The number needed is how many lines in these entries contain "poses"; give it alone.

(Beginning of MATERIAL PROVIDED)

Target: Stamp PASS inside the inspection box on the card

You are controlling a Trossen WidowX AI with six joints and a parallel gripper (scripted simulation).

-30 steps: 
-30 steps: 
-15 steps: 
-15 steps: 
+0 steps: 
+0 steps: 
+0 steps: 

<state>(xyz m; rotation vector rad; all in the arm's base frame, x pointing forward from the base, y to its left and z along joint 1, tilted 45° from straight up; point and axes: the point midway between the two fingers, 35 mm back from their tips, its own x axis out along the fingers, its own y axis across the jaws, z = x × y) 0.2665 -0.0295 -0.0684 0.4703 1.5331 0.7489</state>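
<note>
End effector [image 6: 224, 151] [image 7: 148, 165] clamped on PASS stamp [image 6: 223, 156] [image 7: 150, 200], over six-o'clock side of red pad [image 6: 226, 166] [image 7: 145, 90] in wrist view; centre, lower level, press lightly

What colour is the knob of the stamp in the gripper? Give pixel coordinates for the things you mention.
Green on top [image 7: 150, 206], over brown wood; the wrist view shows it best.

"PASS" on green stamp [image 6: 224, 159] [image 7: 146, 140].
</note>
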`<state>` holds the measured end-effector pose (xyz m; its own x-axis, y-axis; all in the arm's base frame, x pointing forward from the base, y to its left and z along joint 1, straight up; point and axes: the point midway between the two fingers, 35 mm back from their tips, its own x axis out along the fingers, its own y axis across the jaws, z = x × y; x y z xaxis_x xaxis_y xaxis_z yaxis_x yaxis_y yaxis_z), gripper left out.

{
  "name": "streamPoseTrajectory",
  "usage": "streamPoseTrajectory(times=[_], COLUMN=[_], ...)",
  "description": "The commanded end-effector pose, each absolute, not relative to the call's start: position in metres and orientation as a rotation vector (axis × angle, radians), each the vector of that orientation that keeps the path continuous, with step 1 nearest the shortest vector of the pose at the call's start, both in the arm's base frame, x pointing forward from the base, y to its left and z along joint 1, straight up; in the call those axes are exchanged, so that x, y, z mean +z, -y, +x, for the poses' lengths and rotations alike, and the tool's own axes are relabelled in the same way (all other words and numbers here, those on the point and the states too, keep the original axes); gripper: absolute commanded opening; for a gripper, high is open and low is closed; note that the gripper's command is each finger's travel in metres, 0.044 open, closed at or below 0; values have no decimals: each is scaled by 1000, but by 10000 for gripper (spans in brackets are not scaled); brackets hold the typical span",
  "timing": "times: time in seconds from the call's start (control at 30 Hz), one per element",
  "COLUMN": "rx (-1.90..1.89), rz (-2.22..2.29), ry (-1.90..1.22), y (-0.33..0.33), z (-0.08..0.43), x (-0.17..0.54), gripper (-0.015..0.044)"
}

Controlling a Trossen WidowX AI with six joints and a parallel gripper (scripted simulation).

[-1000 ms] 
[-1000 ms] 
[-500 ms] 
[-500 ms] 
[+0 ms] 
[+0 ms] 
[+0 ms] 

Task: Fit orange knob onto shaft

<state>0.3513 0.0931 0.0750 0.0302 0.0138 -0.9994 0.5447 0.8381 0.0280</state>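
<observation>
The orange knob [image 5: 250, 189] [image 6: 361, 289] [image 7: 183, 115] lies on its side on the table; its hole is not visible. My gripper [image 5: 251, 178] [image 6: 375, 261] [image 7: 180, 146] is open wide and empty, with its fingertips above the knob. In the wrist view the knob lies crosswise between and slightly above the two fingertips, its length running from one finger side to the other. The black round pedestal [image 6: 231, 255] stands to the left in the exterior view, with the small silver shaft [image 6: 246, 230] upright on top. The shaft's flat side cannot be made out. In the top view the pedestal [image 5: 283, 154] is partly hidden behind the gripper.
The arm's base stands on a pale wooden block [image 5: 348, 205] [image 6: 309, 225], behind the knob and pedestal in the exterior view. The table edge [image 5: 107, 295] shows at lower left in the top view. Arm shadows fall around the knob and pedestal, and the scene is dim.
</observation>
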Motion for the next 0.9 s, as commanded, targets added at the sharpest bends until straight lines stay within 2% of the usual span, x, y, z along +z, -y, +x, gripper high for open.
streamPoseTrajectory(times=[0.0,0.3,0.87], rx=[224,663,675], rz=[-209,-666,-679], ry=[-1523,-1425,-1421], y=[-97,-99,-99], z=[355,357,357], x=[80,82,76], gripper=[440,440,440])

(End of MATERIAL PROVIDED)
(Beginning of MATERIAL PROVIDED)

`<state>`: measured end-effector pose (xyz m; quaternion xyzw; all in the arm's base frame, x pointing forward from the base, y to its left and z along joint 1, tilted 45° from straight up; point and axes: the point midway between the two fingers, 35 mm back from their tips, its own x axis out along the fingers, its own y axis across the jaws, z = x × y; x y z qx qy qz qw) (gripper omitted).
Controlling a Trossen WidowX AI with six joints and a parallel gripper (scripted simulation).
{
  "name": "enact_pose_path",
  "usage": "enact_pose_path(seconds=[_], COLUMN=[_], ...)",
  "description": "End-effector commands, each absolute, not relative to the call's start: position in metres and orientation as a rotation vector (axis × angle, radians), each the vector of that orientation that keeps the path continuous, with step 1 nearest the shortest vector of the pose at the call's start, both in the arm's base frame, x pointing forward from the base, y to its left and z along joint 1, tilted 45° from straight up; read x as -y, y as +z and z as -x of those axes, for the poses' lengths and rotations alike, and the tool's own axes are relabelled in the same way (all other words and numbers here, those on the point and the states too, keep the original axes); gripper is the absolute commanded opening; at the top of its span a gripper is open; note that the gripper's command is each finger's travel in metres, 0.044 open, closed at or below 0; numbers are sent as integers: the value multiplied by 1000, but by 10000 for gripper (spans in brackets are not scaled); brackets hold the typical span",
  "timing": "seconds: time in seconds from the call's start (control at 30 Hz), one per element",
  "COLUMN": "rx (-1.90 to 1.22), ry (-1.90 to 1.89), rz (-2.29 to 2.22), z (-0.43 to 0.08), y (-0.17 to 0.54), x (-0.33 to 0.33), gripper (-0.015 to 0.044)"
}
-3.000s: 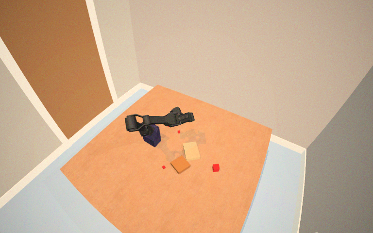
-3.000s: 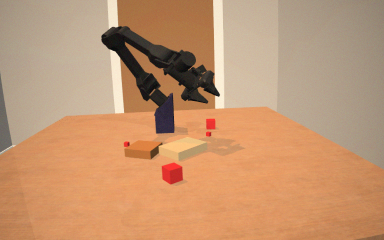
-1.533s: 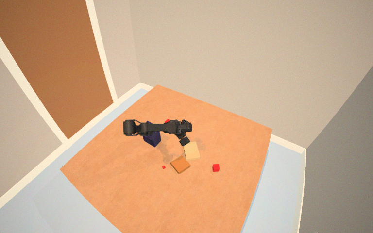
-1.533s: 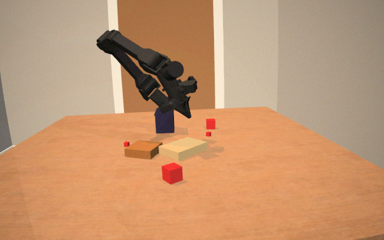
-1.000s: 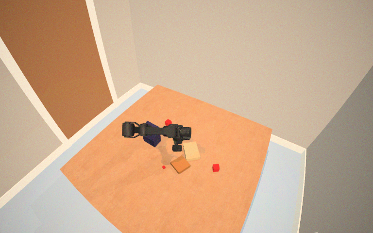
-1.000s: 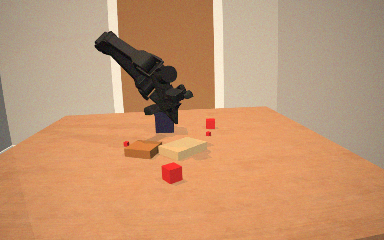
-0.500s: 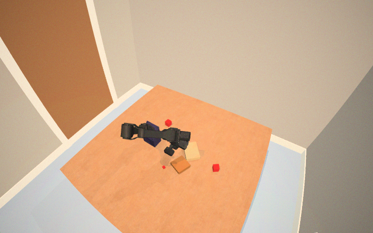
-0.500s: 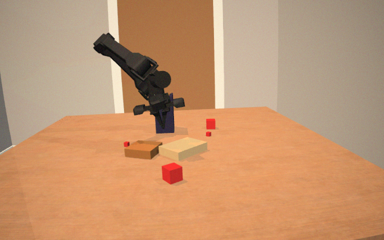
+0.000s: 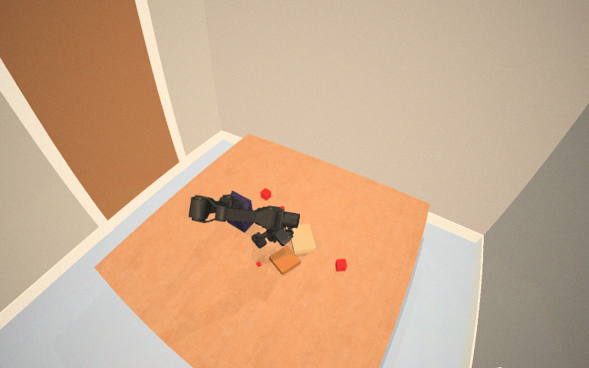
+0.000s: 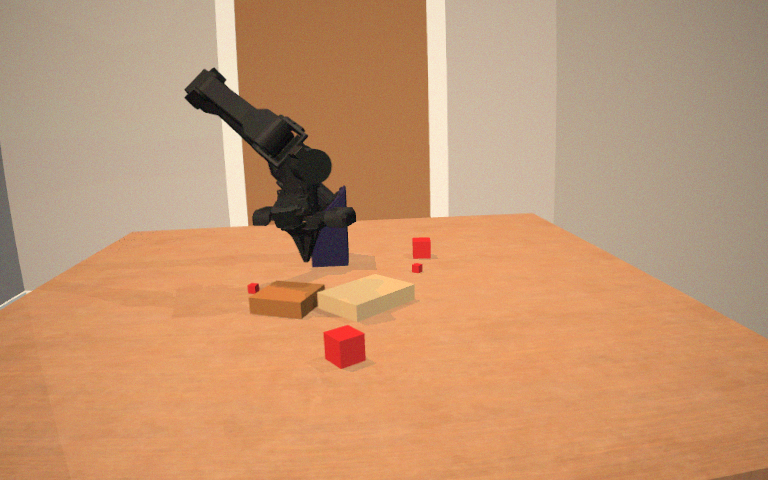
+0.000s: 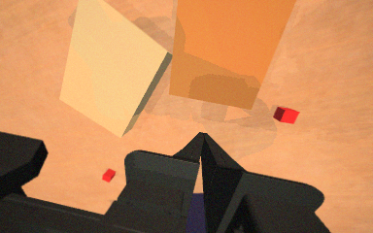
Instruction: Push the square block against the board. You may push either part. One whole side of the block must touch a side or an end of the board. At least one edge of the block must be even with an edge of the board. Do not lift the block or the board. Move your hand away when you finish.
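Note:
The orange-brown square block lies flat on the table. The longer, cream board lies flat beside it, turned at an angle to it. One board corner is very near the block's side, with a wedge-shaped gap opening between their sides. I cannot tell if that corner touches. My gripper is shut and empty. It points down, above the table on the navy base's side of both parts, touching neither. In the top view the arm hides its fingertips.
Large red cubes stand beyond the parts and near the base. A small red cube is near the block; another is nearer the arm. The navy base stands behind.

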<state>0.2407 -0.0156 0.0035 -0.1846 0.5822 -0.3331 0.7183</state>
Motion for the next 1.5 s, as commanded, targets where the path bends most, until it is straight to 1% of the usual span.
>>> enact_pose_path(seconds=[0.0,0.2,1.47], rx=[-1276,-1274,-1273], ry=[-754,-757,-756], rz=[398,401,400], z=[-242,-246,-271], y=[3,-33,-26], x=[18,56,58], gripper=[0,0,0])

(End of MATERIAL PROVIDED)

## ANSWER FOR THE TASK:
2